Assignment: Your task is to copy the lines of the data below from the line holding "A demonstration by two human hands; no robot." through the line holding "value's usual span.", inclusive, exactly and with nothing added.

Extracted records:
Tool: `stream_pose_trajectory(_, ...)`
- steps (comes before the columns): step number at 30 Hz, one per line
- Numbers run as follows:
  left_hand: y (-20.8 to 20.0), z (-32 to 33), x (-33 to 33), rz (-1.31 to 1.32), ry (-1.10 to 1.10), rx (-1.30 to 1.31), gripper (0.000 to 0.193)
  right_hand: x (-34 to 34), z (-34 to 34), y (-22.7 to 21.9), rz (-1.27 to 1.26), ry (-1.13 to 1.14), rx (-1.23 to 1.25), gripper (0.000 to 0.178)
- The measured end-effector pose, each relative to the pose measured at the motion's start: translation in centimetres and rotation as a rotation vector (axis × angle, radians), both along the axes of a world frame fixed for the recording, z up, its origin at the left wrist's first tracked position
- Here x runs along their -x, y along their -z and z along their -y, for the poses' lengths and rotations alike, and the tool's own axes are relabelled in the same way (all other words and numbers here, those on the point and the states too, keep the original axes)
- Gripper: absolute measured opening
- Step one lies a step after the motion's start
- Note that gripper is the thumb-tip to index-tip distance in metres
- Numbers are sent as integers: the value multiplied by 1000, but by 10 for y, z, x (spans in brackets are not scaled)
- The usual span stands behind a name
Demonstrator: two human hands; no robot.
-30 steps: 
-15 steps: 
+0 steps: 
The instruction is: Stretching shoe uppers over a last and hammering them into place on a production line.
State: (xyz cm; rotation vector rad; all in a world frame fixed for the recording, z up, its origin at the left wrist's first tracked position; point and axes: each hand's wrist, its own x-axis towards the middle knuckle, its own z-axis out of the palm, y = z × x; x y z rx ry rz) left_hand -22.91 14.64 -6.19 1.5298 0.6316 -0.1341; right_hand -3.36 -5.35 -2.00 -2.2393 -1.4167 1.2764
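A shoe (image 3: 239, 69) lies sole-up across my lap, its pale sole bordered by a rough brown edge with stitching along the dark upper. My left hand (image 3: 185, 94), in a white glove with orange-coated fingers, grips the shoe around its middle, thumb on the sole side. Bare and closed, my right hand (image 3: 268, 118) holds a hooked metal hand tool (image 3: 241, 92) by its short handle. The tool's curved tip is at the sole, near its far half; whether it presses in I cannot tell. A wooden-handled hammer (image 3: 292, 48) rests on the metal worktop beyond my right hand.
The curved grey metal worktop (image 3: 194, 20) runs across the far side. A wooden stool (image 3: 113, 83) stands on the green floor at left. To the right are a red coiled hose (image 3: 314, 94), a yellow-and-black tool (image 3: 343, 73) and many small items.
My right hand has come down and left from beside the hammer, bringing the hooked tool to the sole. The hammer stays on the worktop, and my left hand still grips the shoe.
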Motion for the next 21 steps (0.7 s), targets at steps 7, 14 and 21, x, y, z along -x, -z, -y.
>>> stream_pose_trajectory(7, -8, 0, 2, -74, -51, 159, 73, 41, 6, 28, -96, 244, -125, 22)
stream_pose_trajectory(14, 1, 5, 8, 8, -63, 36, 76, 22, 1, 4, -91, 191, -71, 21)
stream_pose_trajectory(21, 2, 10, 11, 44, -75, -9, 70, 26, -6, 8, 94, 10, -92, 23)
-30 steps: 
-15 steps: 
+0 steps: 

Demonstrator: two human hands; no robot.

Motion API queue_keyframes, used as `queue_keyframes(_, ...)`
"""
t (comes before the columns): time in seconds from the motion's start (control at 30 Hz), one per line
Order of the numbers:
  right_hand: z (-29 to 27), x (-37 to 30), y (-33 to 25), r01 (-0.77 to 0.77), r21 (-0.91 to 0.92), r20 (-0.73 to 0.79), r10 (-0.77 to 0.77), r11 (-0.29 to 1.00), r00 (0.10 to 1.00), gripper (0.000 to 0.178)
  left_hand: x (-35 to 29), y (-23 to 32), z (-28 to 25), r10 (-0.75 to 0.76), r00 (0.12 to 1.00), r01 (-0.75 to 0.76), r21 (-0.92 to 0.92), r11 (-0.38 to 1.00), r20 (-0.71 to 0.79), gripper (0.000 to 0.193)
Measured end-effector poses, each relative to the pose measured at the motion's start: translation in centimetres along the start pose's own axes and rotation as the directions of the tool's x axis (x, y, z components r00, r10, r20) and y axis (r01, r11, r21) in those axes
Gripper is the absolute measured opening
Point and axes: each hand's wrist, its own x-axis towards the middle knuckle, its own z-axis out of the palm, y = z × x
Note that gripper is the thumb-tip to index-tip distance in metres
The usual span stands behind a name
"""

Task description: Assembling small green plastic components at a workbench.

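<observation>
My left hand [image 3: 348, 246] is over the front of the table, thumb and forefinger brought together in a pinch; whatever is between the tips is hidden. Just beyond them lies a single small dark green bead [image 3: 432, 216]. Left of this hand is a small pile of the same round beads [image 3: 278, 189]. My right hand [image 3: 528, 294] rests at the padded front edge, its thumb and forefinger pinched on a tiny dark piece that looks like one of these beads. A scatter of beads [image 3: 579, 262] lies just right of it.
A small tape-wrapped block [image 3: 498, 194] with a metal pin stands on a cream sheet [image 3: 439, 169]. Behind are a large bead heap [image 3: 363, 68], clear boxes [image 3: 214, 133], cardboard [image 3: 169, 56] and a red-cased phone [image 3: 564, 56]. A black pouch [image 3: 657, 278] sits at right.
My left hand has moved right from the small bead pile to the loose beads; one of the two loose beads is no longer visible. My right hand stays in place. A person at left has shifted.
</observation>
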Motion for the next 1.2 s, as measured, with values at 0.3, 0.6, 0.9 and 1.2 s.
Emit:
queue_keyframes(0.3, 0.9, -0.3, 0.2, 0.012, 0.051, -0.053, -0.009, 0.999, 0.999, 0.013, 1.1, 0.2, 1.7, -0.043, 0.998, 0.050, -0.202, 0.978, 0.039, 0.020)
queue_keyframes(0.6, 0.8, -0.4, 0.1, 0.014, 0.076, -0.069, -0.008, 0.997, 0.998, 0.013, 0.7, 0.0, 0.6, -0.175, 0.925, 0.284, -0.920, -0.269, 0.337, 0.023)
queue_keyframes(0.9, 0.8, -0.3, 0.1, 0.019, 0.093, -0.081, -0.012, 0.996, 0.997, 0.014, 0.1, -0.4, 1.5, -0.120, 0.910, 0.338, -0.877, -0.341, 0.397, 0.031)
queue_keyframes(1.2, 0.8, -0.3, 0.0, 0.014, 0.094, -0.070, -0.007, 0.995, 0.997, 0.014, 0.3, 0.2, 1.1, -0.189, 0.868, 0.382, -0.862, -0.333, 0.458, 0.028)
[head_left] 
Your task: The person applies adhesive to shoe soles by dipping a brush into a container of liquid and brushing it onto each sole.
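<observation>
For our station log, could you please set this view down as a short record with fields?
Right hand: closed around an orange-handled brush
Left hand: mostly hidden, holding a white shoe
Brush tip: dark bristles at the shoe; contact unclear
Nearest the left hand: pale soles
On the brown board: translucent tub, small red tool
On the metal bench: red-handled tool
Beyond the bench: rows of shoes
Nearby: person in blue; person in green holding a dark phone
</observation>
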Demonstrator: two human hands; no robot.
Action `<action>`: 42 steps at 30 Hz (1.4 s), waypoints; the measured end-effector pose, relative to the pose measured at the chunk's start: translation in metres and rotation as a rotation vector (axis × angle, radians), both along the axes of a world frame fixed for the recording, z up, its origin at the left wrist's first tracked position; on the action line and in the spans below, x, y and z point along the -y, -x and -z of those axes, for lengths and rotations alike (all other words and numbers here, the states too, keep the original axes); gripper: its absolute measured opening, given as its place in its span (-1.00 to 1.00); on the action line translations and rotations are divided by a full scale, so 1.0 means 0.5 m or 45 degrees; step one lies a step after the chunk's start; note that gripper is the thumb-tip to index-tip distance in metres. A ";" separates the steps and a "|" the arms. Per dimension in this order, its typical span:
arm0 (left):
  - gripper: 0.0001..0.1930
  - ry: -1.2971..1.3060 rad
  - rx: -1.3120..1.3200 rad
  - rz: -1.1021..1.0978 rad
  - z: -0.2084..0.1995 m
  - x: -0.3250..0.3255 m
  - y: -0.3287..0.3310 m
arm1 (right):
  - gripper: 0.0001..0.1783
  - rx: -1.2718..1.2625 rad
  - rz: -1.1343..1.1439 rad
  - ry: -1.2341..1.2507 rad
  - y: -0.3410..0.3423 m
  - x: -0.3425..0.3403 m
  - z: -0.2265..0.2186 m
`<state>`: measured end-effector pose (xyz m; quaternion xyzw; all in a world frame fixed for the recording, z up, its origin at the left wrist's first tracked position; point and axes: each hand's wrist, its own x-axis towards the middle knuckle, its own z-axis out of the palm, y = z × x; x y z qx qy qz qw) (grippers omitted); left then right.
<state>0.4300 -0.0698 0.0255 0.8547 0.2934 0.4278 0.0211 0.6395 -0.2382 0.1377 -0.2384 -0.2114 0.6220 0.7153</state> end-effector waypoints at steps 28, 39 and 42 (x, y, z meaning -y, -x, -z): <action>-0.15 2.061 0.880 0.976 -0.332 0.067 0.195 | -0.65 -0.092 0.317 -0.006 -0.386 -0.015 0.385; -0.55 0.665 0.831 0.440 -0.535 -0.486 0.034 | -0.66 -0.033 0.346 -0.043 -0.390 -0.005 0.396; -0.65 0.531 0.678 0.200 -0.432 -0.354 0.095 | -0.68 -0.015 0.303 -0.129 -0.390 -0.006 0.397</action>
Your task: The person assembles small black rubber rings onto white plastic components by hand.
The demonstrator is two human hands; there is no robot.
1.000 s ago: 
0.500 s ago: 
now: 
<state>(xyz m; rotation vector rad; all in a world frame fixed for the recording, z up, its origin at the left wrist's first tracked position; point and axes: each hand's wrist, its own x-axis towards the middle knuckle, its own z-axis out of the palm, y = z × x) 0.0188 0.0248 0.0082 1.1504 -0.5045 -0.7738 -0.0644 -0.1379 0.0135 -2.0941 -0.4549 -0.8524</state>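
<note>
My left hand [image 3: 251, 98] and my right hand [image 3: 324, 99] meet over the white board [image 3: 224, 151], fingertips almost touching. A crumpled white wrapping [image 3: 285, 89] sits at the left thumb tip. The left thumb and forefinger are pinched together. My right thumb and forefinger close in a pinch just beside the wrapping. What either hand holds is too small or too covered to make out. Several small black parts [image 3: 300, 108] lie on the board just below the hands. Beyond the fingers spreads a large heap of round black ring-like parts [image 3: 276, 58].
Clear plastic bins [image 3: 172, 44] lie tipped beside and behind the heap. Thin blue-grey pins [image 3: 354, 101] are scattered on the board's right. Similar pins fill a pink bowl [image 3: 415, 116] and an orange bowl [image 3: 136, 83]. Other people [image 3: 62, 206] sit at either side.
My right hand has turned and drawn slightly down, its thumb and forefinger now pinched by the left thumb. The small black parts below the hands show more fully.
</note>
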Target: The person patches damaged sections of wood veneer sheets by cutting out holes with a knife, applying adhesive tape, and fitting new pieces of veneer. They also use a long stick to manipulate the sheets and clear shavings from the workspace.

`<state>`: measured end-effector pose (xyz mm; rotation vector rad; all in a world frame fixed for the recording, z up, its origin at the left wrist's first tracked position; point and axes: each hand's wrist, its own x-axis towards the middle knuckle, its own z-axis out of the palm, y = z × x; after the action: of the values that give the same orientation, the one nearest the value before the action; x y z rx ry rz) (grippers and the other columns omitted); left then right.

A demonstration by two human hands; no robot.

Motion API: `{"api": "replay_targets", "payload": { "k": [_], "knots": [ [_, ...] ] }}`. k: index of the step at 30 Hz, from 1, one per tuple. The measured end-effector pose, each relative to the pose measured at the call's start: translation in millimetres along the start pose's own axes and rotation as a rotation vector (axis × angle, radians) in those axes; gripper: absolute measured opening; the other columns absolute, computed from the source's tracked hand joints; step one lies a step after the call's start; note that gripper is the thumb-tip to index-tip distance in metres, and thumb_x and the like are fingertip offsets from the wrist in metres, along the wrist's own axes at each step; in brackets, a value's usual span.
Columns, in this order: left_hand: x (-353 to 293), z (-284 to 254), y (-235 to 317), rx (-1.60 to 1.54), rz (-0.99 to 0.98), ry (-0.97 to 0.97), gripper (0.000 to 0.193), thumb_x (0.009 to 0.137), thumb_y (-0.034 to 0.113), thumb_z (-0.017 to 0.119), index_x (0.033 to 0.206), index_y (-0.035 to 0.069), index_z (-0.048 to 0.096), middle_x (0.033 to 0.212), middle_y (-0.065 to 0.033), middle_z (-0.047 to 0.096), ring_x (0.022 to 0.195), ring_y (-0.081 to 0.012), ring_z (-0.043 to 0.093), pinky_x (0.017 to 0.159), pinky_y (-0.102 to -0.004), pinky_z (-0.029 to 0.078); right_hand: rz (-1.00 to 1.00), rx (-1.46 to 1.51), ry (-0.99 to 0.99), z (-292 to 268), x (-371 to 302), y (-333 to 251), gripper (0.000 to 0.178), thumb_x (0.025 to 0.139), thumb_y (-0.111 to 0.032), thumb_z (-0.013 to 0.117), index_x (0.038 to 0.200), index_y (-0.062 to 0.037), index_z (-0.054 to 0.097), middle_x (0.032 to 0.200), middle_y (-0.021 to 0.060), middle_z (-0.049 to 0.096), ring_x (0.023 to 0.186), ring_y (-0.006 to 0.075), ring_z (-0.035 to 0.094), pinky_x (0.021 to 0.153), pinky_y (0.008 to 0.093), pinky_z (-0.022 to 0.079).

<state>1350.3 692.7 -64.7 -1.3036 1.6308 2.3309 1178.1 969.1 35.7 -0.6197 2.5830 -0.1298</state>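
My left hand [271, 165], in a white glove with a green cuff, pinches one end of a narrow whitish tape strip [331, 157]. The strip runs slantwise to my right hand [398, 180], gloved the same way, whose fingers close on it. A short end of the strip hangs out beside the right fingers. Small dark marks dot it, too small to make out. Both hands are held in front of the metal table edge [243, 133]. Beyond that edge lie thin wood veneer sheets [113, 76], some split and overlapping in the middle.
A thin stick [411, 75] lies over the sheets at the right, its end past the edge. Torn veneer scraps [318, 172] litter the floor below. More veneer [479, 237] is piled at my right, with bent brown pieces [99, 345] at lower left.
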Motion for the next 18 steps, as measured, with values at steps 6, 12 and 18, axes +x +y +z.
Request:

Written response:
A demonstration by two human hands; no robot.

Motion API: `{"api": "replay_targets", "payload": { "k": [_], "knots": [ [_, ...] ] }}`. k: index of the step at 30 Hz, from 1, one per tuple. The measured end-effector pose, each relative to the pose measured at the call's start: translation in millimetres along the start pose's own axes and rotation as a rotation vector (axis × angle, radians) in those axes; gripper: absolute measured opening; the other columns absolute, computed from the source's tracked hand joints; step one lies a step after the call's start; note that gripper is the thumb-tip to index-tip distance in metres, and thumb_x and the like are fingertip offsets from the wrist in metres, along the wrist's own axes at each step; in brackets, a value's usual span.

The work for this exercise is now done.